The chapters in this section represent just some of the developments and current practices in TIE and TIE-related work across the world. This is not a comprehensive coverage nor remotely a directory of international practice, nor does it represent all the main types of work to be seen. Rather it is an attempt to illustrate the range of that work and some of the ways it has emerged from and been inﬂuenced by the particular circumstances in which it takes place. The international section of the previous edition focused on work in Australia, Canada, USA and Scandinavia. This time we have felt it imperative not just to update but to acknowledge the wider and more disparate evolution and application of TIE (or TIE-type) methods and approaches across the globe. Four of the chapters oﬀer quite detailed accounts and critiques of work – in Australia, Southern Africa, India (Delhi) and the USA (New York). In other sections of the book there are of course accounts of practice elsewhere – including New Zealand, Zambia, the UK and the USA – but we are also conscious that there is a range of interesting, and interestingly diﬀerent, practice across the globe that gets overlooked or all too rarely mentioned in ‘mainstream’ accounts of contemporary theatre. A further chapter therefore attempts to catch a wider glimpse of that practice – in the form of selective ‘snapshots’ of work in Ireland (Cork and Dublin), in Norway and the Nordic countries, in India (in and beyond Delhi), and in Jordan. Some countries (such as Australia and New Zealand) at an early
stage took the British TIE model as their main starting point, with several British personnel having played pioneering roles; some have evolved similar models inﬂuenced at least as much by other
developments in education and theatre. In all these countries, however, the work has evolved in its own way, and we have allowed contributors a fairly wide brief in how they describe it. While some oﬀer a broad overview of TIE work in their country, others have been more selective and attempt to illustrate approaches through ‘case studies’ of recently presented programmes or have focused solely on the work of one company.
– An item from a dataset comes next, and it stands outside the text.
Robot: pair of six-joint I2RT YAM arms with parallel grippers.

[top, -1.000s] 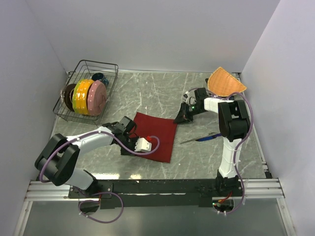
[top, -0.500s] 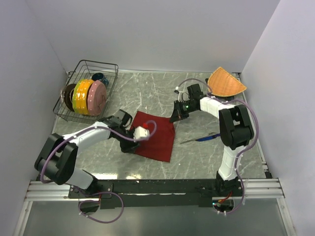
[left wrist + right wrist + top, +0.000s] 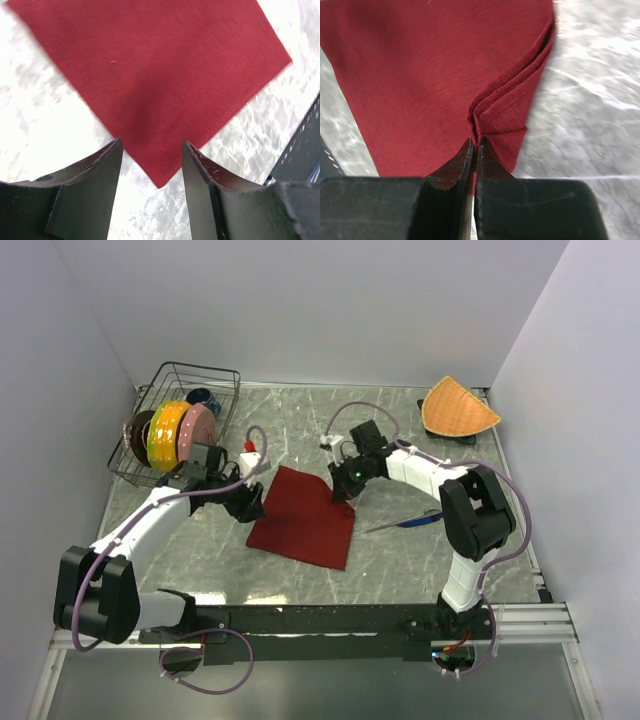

Others again have chosen to highlight particular problems or challenges, practical and/or theoretical, which are currently being faced. Thus the style, approach and emphases vary from chapter to chapter and country to country. Given the size of the USA and its long and impressive history of
children’s theatre, it is important to stress that the chapter on New York City’s Creative Arts Team does not represent educational theatre across the country. CAT is indeed one of the largest and most progressive TIE companies in the USA, but there is a variety of other American companies too. Chapters by Lynn Hoare and Wendy Lement elsewhere in this volume look at aspects of TIE beyond New York. But mention should also be made of other prominent companies, all of which display characteristics of classic TIE practice, even if the scope of their work has widened or changed over the years. The award-winning CLIMB Theatre, based in Minneapolis-St Paul,
Minnesota, founded in 1975 to work with disabled populations, now employs ‘actor-educators’ to work with thousands of students annually across the entire school age range dealing with issues such as bullying, friendship and the environment. In New York City, ENACT, founded in 1987 by Diana Feldman, a former CAT employee, shares approaches in common with other educational theatre companies, but emphasises the work as a means for students to explore and communicate their feelings. It now incorporates drama therapy strategies and uses trained drama therapists and clinical social workers to mentor and support its actors. Graduate students at the University of Texas at Austin founded Creative Action, formerly Theatre Action Project (TAP), in 1997 after exposure to TIE methodology at conferences and with CAT. At ﬁrst, TAP described itself as a TIE company but latterly has expanded its work beyond the classroom to include youth theatre, youth arts camps, community-based projects and a range of art forms, and now refers to its creative staﬀ as ‘teaching artists’. Looking for Lilith was founded in 2002 in Louisville, Kentucky, with a focus on examining and celebrating women’s histories but also has a broader commitment to education, oﬀering a variety of participatory programmes for young people. The founders are graduates of the New York University Program in Educational Theatre, where they were
also exposed to CAT’s inﬂuence. It does not call its work TIE, but the connections with both TIE and Theatre of the Oppressed are clearly evident. TIE is not conﬁned to the countries represented by chapters in the
book. It has spread far and wide and companies continue to operate explicitly under its banner. For example, in Eastern Europe the Kava Drama/Theatre-in-Education Association in Budapest and CEDEUM (Centre for Drama in Education and Art) in Belgrade both explicitly acknowledge the inﬂuence of TIE. We could go on. The key points we are making are that the coverage we oﬀer is far from exhaustive; and reports of TIE’s demise have been greatly exaggerated. What is clear from these essays, despite the local diﬃculties that
may be faced in terms of funding, educational demands, and social and cultural biases, is the strength and vitality of the projects described and the sense of collaborative exploration that characterises them. Even where conditions do not allow for participatory programmes with class-sized groups, all the companies described here share a broad understanding of the need to reach young audiences in ways that go beyond the straight performance of a play, and have between them explored a variety of strategies to encourage the active engagement of young people in their own learning.